The control of the reduction kinetics in the dark of photooxidized chlorophyll aII+ by the inner thylakoid proton concentration

The 690 nm absorption change reflecting the turnover of the reaction center chlorophyll of System II, chlorophyll a II , (see Doring, G., Renger, G., Vater, J. and Witt, H. T. (1969) Z. Naturforsch. 31c, 712–721 and Glaser, M., Wolff, Ch., Buchwald, H. E. and Witt, H. T. (1974) FEBS. Lett. 42, 81–85) has been investigated as a function of pH of the chloroplast suspension. It was found: 1. (1) In the range 6.0 ⩽ pH ⩽ 8.0 the amplitude of the measured chlorophyll a II absorption change, ΔA 0 (chlorophyll- a II ), markedly declines with increasing pH, whereas the average oxygen yield per flash remains nearly unaffected. 2. (2) The dependency on actinic flash intensity of the amplitudes ΔA 0 (chlorophyll- a II ) at pH 6.0 closely resembles that for the amplitudes of the chlorophyll a I absorption change. On the contrary, at pH 7.5 a higher flash intensity is required for half saturation of ΔA 0 (chlorophyll- a II ), whereas the corresponding curve for ΔA 0 (chlorophyll- a I ) is practically invariant to pH. 3. (3) Addition of ionophores at concentrations sufficiently high for a complete collaps of proton gradients across the thylakoid membrane shifts the pH-dependence of ΔA 0 (chlorophyll- a II ) by more than 2 units towards the acidic range.
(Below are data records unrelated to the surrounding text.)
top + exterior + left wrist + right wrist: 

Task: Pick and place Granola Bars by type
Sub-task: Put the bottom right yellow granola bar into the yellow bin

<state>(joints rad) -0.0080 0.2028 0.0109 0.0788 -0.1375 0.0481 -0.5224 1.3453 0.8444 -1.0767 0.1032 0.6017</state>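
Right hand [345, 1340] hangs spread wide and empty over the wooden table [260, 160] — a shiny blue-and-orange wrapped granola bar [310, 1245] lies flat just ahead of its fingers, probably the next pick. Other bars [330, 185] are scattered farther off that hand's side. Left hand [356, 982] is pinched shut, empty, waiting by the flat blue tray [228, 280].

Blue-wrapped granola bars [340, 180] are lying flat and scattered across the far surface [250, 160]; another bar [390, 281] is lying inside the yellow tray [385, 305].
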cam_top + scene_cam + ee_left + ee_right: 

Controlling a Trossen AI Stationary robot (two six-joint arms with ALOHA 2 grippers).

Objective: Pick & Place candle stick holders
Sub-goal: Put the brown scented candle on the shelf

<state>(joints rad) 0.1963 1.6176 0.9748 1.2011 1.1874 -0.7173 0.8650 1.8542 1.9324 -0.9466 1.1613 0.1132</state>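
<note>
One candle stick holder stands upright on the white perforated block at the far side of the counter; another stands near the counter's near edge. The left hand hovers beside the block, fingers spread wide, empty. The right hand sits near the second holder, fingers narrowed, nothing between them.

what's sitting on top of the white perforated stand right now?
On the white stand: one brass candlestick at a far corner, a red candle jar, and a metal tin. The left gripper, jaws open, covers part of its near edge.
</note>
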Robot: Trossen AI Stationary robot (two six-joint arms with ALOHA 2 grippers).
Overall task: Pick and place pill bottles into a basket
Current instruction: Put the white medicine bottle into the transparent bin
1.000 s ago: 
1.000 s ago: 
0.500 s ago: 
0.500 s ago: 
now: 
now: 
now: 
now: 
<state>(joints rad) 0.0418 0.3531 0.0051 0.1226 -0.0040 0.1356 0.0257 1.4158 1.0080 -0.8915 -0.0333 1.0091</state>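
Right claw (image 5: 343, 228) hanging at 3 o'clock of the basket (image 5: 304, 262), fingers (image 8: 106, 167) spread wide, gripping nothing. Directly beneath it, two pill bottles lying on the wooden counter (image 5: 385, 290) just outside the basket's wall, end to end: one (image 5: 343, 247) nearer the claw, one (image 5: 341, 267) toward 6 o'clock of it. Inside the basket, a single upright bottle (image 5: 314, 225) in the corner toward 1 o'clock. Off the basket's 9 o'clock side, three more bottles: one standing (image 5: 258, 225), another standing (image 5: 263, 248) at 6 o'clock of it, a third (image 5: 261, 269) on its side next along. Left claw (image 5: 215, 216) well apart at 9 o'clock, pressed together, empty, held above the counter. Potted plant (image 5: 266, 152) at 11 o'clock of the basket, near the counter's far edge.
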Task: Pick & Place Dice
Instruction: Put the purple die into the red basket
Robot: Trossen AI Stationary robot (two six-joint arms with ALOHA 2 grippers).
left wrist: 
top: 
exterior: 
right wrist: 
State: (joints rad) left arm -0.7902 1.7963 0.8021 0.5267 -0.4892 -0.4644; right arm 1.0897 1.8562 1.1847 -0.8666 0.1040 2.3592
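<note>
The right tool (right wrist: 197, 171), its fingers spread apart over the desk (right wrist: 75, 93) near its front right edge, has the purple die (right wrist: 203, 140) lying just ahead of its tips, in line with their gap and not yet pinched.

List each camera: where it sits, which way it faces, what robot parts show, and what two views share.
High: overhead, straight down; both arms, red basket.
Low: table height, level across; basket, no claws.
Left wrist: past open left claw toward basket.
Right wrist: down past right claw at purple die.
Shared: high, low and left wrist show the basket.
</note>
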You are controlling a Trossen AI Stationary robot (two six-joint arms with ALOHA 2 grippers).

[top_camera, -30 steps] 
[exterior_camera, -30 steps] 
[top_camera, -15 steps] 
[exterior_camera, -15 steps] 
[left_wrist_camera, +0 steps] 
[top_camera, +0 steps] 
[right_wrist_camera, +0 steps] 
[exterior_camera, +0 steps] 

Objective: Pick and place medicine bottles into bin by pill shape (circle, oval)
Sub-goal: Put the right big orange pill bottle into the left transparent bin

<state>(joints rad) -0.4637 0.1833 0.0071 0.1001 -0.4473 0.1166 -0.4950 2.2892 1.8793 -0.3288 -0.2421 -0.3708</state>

On the basis of a hypothesis presented very recently (Glaser, M., Wolff, Ch. and Renger, G. (1976) Z. Naturforsch. 31c, 712–721) it is assumed, that the reduction in the dark of photooxidized chlorophyll a II + is regulated by the proton concentration in the inner thylakoid space. At lower pH the reaction proceeds predominantly via the well known 35 μs kinetics, whereas at higher pH a very rapid kinetics (⩽ 1 μs ), too fast to be resolvable by our measuring device, additionally contributes to a significant degree to the overall reduction of chlorophyll a II + . Furthermore, on the basis of Lavorels model (Lavorel, J. (1975) in Bioenergetics of Photosysthesis (Govindjee, ed.), pp. 223–317, Academic Press, New York) the close interrelationship between ΔA 0 (chlorophyll- a II ) and delayed fluorescence intensity in the μs range is shown to be interpretable mainly by kinetical rather than by energetical effects.